INFORMATION SHOWN Start Marker

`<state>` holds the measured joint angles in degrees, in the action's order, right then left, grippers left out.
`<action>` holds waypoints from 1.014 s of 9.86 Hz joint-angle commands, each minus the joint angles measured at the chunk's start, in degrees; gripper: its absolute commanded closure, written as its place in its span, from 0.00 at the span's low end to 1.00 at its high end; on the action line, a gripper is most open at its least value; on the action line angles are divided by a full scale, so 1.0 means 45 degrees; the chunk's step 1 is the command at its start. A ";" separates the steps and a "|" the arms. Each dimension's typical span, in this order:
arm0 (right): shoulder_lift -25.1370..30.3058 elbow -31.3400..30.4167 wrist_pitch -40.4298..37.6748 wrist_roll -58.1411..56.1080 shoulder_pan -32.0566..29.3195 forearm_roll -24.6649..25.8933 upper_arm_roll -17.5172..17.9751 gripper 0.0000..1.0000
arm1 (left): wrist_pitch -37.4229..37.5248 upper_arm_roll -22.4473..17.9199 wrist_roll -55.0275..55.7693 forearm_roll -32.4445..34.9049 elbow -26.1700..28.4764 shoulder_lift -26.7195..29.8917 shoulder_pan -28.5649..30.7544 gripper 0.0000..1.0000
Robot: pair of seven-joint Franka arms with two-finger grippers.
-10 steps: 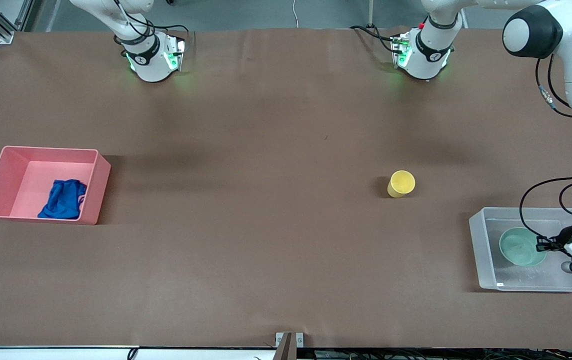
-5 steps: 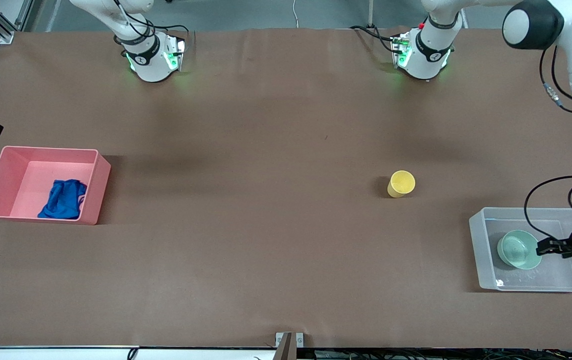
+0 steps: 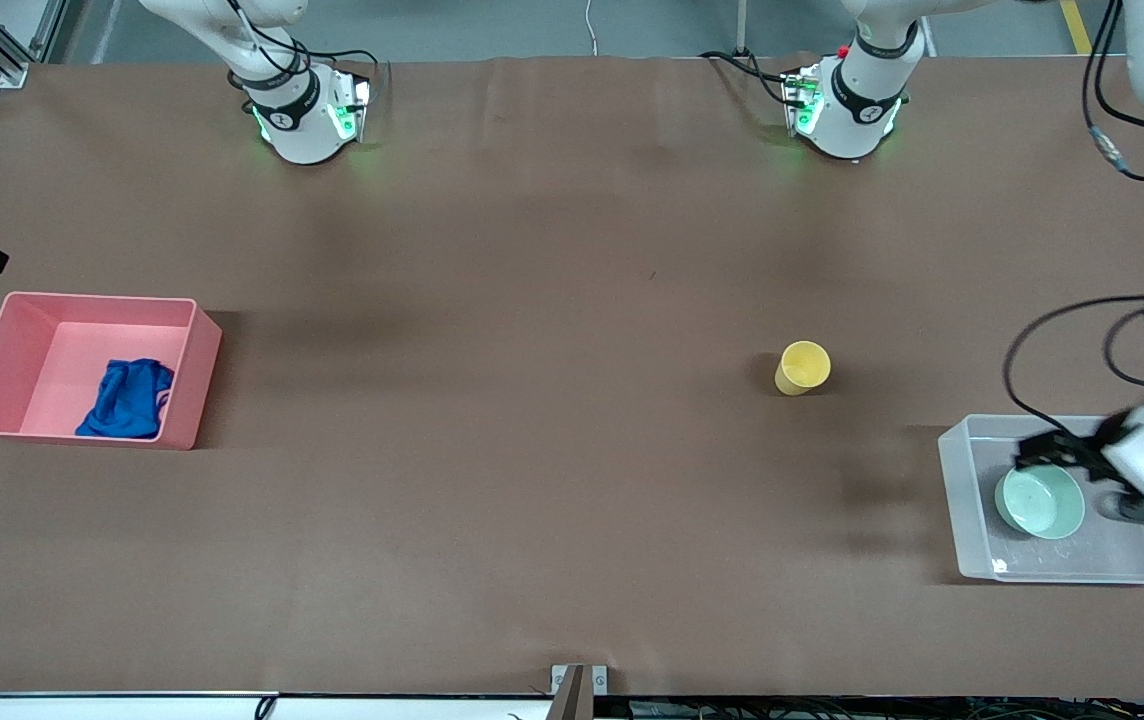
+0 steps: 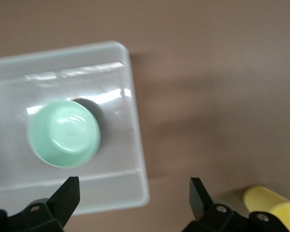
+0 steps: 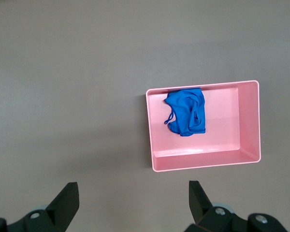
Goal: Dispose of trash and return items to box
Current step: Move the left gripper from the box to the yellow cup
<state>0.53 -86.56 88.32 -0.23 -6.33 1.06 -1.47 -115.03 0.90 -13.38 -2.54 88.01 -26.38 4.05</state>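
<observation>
**Left tool open over the clear bin, cup out on the table**

Left tool is hanging over the clear plastic bin, spread wide with nothing in it; from the left wrist view you can see both fingertips well apart. The mint-green bowl sits upright inside the bin, toward the end that faces the middle of the table, free of the fingers. In the front view the tool's tips overlap the bowl's rim, but the wrist view shows it's just above.

The yellow cup stands on the brown table by itself, farther from the front camera than the bin and toward the middle. Nothing sits between the two, just bare table.

Right tool only really shows in its own wrist view, open and empty, up high beside the pink bin. That pink bin is at the right arm's end of the table, with the blue cloth wad bunched against one wall, thin strings showing.
</observation>
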 commanded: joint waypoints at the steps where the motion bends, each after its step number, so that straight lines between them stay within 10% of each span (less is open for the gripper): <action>1: -0.0060 0.0213 0.0256 0.0112 -0.0156 -0.0138 0.0055 0.00 | -0.2103 0.0033 0.1190 -0.0021 0.4313 0.2006 -0.0720 0.00; 10: 0.0505 0.0194 -0.0934 0.0072 0.0098 -0.0158 -0.0649 0.00 | -0.5689 0.0405 0.3872 -0.0021 0.7941 0.1780 -0.3126 0.05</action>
<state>1.19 -85.68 85.05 -0.24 -6.18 1.06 -3.90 -139.18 2.85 3.63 -2.54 122.15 -17.27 -9.80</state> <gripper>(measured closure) 0.000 0.044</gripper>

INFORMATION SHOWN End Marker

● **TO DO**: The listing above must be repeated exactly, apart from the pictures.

● **RESULT OF THE EXERCISE**:
`<state>` holds the measured joint angles in degrees, in the action's order, right then left, grippers left out.
`<action>` holds waypoints from 1.014 s of 9.86 Hz joint-angle commands, each minus the joint angles measured at the chunk's start, in degrees; gripper: its absolute commanded closure, written as its place in its span, from 0.00 at the span's low end to 1.00 at its high end; on the action line, a gripper is most open at its least value; on the action line angles are divided by a full scale, so 1.0 means 45 degrees; the chunk's step 1 is the command at its start. A ";" separates the steps and a "|" the arms. Each dimension's typical span, in this order:
arm0 (right): shoulder_lift -25.1370..30.3058 elbow -31.3400..30.4167 wrist_pitch -40.4298..37.6748 wrist_roll -58.1411..56.1080 shoulder_pan -32.0566..29.3195 forearm_roll -24.6649..25.8933 upper_arm_roll -17.5172..17.9751 gripper 0.0000..1.0000
arm1 (left): wrist_pitch -37.4229..37.5248 upper_arm_roll -22.4473..17.9199 wrist_roll -55.0275..55.7693 forearm_roll -32.4445..34.9049 elbow -26.1700..28.4764 shoulder_lift -26.7195..29.8917 shoulder_pan -28.5649..30.7544 gripper 0.0000..1.0000
Robot: pair of seven-joint Franka arms with two-finger grippers.
-10 steps: 
-5 steps: 
+0 steps: 
+0 steps: 
+0 steps: 
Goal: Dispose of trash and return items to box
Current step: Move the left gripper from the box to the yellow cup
<state>0.53 -86.56 88.32 -0.23 -6.33 1.06 -1.47 -115.03 0.90 -13.38 -2.54 88.01 -26.38 4.05</state>
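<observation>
**Left tool open over the clear bin, cup out on the table**

Left tool is hanging over the clear plastic bin, spread wide with nothing in it; from the left wrist view you can see both fingertips well apart. The mint-green bowl sits upright inside the bin, toward the end that faces the middle of the table, free of the fingers. In the front view the tool's tips overlap the bowl's rim, but the wrist view shows it's just above.

The yellow cup stands on the brown table by itself, farther from the front camera than the bin and toward the middle. Nothing sits between the two, just bare table.

Right tool only really shows in its own wrist view, open and empty, up high beside the pink bin. That pink bin is at the right arm's end of the table, with the blue cloth wad bunched against one wall, thin strings showing.
</observation>
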 commanded: joint waypoints at the steps where the motion bends, each after its step number, so that straight lines between them stay within 10% of each span (less is open for the gripper): <action>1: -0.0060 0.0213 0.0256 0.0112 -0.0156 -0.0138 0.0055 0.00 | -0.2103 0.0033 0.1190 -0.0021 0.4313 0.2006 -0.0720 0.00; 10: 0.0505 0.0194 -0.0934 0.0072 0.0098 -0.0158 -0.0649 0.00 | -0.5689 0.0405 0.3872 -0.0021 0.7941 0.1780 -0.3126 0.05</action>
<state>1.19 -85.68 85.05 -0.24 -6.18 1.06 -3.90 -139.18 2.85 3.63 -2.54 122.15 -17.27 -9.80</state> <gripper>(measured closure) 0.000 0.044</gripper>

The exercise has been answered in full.